После этого он начал меркнуть, этот эффект Т-образного ремешка, и постепенно я снова превратилась просто в саму себя. Увядание эффекта Т-образных ремешков было страшнее, чем вы можете себе вообразить, потому что это означало, что я все время заблуждалась. Я думала, что, если бы у меня были такие сандалии, я бы была как все. Но дело было не в них. Не отсутствие таких сандалий делало меня тем, кем я была, а что-то другое. А это означало, что мне надо было продолжать поиск.
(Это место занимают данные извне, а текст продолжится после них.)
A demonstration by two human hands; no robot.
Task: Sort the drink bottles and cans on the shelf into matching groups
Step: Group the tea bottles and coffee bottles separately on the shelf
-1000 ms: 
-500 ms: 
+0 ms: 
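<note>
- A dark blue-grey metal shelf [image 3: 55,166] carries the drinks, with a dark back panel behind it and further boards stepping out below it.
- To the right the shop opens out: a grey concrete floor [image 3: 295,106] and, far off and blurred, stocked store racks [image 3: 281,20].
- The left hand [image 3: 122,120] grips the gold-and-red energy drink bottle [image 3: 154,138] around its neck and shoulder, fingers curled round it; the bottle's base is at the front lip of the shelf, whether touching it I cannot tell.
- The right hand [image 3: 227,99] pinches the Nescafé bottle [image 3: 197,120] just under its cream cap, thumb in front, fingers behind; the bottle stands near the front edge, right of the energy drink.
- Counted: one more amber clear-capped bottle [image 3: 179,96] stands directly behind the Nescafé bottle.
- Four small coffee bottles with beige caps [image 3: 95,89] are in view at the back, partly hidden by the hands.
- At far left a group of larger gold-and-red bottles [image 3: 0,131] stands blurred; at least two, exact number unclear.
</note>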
Единственным, что я знала наверняка, было то, что если я чего-то хотела, я хотела этого очень сильно.
Ну да ладно.
Я посмотрела на мужчину, на Джорджа. Он сидел почти лицом к лицу со мной, хотя между нами была грустная женщина. Он почесывал подбородок и хмурился. Его угольно-черные волосы были коротко пострижены, в манжетах были запонки. Он слегка подтянул рукав рубашки, чтобы взглянуть на часы. Женщина вздохнула и пожаловалась на жару, и на то, как жара заставляет ее чувствовать себя как-то затравленно, и как она понимает, что у нее никогда не было настоящего дома, и как ей нужен настоящий дом, но, похоже, Джорджу все это было уже неинтересно. Он отвел от нее таза и поверх ее плеча посмотрел на меня, будто знал, что я подслушиваю. Я быстро перевела взгляд на выцветший плакат с кенгуру. Но через минуту я снова посмотрела на мужчину, его взгляд был все еще направлен прямо на меня. В нем не было ни негодования, ни даже любопытства. Это был внимательный взгляд, адресованный мне напрямую. Он как бы совершал им по мне прицельный выстрел. Я отвернулась и больше на них не смотрела.